> [WHAT IS REQUIRED] Set down exactly the lines below, starting at the one that contains "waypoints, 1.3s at" and ending at the one that contains "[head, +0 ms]", with both of those lines included and nothing else.

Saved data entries
- Opening Delimiter -
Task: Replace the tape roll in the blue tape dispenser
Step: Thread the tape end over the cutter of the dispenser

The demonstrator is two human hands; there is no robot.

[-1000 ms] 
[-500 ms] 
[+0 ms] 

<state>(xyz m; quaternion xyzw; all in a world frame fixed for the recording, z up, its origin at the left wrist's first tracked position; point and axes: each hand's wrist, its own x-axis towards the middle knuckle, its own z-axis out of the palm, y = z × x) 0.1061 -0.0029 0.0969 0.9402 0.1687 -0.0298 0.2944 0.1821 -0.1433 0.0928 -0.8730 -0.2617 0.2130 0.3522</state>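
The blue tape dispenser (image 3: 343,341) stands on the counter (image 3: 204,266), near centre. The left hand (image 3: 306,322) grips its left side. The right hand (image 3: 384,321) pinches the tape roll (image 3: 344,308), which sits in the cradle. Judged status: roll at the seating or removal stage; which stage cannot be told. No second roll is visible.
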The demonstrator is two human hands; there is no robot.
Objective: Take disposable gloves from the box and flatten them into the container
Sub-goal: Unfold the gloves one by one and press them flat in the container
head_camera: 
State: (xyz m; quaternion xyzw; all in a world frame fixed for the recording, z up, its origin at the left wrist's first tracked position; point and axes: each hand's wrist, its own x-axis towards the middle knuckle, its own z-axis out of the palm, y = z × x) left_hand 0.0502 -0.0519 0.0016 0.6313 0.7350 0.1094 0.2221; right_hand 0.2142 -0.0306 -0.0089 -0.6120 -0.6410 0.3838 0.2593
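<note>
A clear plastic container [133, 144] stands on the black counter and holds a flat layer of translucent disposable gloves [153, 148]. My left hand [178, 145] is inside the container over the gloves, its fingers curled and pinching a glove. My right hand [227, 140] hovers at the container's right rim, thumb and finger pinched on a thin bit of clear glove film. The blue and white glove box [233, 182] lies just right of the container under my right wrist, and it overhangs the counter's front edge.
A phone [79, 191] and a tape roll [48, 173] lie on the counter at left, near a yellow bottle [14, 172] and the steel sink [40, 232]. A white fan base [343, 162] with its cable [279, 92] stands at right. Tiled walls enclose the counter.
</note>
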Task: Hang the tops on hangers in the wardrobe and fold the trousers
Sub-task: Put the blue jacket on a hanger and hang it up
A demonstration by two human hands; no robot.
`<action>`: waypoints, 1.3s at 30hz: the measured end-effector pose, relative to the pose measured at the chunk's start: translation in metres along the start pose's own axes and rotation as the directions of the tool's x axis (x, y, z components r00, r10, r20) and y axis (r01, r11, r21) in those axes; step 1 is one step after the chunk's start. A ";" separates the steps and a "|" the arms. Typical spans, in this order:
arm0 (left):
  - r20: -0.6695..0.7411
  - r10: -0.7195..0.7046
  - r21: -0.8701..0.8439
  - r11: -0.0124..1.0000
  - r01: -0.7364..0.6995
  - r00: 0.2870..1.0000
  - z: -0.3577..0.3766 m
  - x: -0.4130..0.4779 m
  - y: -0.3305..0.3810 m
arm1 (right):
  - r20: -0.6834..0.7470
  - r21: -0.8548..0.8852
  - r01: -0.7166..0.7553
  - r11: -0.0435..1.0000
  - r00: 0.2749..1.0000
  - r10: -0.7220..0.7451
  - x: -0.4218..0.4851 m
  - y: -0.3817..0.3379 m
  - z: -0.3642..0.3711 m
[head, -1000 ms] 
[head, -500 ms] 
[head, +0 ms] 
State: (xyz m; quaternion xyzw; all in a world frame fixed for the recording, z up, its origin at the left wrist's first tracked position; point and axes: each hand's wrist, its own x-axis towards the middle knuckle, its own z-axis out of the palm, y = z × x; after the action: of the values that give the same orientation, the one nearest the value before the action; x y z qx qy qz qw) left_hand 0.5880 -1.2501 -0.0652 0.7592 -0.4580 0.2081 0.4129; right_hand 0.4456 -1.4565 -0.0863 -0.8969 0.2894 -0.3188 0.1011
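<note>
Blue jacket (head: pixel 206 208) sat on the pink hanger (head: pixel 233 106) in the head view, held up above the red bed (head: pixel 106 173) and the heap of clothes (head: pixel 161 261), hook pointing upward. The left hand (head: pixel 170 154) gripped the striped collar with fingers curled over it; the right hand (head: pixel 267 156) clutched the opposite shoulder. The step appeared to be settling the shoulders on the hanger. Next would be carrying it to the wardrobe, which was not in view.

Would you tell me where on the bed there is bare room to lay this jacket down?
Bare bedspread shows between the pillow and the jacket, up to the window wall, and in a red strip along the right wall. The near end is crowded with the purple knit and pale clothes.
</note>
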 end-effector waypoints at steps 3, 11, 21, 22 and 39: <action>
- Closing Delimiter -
> [WRITTEN ANSWER]
`<action>`: waypoints, 1.3s at 30hz: the measured end-effector pose, relative to the pose measured at the chunk's start: translation in metres along the start pose's own axes and rotation as the directions of the tool's x axis (x, y, z components r00, r10, r20) and y axis (r01, r11, r21) in those axes; step 1 is one step after the chunk's start. A ";" separates the steps and a "|" the arms. Typical spans, in this order:
arm0 (left):
  - r20: -0.6695..0.7411
  - r10: -0.7195..0.7046
  - r21: -0.8701..0.8439
  - r11: -0.0124..1.0000
  - r01: -0.7364..0.6995
  - r00: 0.2870..1.0000
  - z: -0.3577..0.3766 m
  - x: -0.4130..0.4779 m
  - y: -0.3305..0.3810 m
arm1 (right):
  - r20: -0.6834..0.7470
  - r21: -0.8548..0.8852
  - r01: -0.7166..0.7553
  - r11: -0.0435..1.0000
  - r00: 0.2749..1.0000
  - r10: -0.7220..0.7451
  - x: -0.4218..0.4851 m
  - y: -0.3817..0.3379 m
  - z: -0.3642..0.3711 m
[head, -1000 ms] 
[head, -500 ms] 
[head, +0 ms] 

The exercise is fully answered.